AFTER any such extreme, I ALSO then look for a 'confirming' sign of a trend reversal. For example, a key downside price reversal such as a sharp final spurt up followed by a close under the prior day's low, or a double bottom or top, and so on. Also, I look for whether there's an RSI overbought or oversold extreme around the time of, or after, a call/put extreme.
WHAT MARKET 'SENTIMENT' IS ALL ABOUT:
My method is different in that I divide call volume by put volume to get a whole number rather than a fraction in the standard 'put/call' ratio; plus I take OUT Index volume numbers, which includes a lot of hedging, rather than more purely 'speculative' activity.

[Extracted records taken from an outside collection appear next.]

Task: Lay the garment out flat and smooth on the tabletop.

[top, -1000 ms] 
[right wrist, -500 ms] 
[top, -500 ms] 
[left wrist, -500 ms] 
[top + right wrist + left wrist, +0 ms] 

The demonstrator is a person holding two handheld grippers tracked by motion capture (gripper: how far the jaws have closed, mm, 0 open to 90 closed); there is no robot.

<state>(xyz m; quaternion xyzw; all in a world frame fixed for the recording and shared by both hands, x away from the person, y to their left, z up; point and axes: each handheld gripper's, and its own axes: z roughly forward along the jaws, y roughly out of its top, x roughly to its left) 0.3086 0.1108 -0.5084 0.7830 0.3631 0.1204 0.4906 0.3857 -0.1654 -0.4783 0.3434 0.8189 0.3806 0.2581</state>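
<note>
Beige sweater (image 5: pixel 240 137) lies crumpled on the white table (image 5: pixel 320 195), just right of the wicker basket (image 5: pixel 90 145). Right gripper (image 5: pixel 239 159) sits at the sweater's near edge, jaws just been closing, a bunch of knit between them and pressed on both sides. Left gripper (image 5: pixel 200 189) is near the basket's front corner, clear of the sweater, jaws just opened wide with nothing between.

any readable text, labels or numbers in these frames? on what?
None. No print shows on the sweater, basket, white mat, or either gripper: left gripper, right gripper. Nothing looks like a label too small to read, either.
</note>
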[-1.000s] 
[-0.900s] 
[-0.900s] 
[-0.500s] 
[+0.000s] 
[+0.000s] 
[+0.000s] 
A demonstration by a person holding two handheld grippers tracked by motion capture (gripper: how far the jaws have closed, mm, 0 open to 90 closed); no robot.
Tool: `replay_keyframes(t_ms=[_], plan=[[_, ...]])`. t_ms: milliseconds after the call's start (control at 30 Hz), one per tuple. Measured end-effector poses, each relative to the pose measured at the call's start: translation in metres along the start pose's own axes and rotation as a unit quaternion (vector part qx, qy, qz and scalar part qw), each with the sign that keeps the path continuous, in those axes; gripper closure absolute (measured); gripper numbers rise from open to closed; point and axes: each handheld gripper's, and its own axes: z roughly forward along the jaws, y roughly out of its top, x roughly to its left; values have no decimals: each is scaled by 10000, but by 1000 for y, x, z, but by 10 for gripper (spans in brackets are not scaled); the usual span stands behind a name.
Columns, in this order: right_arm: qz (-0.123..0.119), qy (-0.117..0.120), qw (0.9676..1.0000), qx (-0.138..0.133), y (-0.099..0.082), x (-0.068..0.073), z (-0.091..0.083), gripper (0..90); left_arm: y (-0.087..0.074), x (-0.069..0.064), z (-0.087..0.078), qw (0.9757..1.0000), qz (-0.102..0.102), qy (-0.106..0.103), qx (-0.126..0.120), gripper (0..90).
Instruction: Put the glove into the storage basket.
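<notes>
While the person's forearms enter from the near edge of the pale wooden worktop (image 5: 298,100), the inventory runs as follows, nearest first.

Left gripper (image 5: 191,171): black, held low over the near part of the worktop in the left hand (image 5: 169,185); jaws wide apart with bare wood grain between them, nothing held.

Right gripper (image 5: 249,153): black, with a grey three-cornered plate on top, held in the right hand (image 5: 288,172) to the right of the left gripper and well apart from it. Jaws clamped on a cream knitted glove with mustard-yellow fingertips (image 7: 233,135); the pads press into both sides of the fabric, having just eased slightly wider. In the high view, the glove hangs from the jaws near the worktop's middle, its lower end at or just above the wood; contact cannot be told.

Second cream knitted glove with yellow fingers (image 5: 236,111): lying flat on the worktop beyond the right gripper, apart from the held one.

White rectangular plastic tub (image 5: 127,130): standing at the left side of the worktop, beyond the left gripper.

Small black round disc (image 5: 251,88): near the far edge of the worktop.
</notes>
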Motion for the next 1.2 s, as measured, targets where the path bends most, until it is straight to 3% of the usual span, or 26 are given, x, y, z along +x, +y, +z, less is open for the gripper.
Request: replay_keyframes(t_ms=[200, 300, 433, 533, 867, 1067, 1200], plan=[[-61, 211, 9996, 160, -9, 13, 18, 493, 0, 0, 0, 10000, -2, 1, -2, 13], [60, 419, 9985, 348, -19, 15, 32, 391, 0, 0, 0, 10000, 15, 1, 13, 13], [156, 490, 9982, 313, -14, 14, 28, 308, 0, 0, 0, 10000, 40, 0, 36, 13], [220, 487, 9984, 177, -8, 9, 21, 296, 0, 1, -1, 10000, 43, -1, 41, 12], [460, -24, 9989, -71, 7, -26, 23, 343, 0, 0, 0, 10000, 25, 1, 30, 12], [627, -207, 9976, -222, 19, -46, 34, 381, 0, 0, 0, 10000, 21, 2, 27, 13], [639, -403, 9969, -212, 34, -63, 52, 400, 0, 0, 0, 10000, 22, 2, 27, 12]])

Why use Option Volume Ratios?
How bullish or bearish option traders are is best shown by where they are putting their money; more into calls or more into puts and what is the trend of that. There is the factor or selling calls and selling puts of course; e.g., selling puts is a bullish play. Nevertheless, the majority of option traders are betting on market direction, so call volume goes up on rally phases and put volume increases substantially in declining markets.
I've talked before about how Charles Dow, back more than a 100 years ago, observed that at significant market tops most market participants are bullish and at market lows many were shorting stocks, or they were out of the market; no options then!
Dow started writing about the idea that if there is especially heavy buying or heavy selling, the market could be nearing a trend reversal and something contrary to the trend was about to happen when everyone was heavily betting on one direction or the other for the market.
The concept of "contrary opinion" more or less started with Dow. That extremes in bullishness are bearish and bearish extremes in trading are bullish, reminds me of 'Alice in Wonderland' for its topsy-turvy ways of seeing things!